--- Activity ---
Each line below must be reproduced exactly.

--- Source data ---
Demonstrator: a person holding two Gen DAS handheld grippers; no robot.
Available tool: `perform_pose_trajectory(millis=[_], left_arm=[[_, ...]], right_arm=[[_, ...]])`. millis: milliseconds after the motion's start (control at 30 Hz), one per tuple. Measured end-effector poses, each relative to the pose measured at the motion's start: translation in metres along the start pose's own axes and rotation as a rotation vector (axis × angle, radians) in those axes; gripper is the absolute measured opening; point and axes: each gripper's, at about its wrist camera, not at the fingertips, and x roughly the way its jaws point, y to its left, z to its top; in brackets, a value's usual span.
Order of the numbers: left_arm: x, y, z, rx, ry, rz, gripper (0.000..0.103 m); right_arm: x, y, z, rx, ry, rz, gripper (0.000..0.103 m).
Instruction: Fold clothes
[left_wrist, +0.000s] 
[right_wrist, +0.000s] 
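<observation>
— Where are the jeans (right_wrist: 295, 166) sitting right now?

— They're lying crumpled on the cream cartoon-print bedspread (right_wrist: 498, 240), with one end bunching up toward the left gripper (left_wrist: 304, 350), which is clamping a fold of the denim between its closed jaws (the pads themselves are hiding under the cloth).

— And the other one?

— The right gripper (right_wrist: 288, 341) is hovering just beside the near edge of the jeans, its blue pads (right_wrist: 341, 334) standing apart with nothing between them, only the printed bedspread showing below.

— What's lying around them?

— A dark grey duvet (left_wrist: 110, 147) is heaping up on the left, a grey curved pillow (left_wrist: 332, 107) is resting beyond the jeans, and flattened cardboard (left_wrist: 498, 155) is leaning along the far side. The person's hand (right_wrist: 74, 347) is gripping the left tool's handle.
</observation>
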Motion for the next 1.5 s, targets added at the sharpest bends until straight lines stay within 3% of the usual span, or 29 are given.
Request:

--- Expected answer ---
Demonstrator: a person holding two Gen DAS handheld grippers; no robot.
Available tool: `perform_pose_trajectory(millis=[_], left_arm=[[_, ...]], right_arm=[[_, ...]])`. millis: milliseconds after the motion's start (control at 30 Hz), one per tuple. Measured end-effector poses, each relative to the pose measured at the motion's start: translation in metres along the start pose's own axes and rotation as a rotation vector (axis × angle, radians) in those axes; gripper is the absolute measured opening; point and axes: each gripper's, at about its wrist camera, not at the fingertips, and x roughly the way its jaws point, y to its left, z to its top; in brackets, a value's usual span.
Order of the numbers: left_arm: x, y, z, rx, ry, rz, gripper (0.000..0.103 m); right_arm: x, y, z, rx, ry, rz, gripper (0.000..0.103 m).
Instruction: Fold clothes
[left_wrist, +0.000s] 
[right_wrist, +0.000s] 
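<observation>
— Where are the jeans (right_wrist: 295, 166) sitting right now?

— They're lying crumpled on the cream cartoon-print bedspread (right_wrist: 498, 240), with one end bunching up toward the left gripper (left_wrist: 304, 350), which is clamping a fold of the denim between its closed jaws (the pads themselves are hiding under the cloth).

— And the other one?

— The right gripper (right_wrist: 288, 341) is hovering just beside the near edge of the jeans, its blue pads (right_wrist: 341, 334) standing apart with nothing between them, only the printed bedspread showing below.

— What's lying around them?

— A dark grey duvet (left_wrist: 110, 147) is heaping up on the left, a grey curved pillow (left_wrist: 332, 107) is resting beyond the jeans, and flattened cardboard (left_wrist: 498, 155) is leaning along the far side. The person's hand (right_wrist: 74, 347) is gripping the left tool's handle.
</observation>
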Motion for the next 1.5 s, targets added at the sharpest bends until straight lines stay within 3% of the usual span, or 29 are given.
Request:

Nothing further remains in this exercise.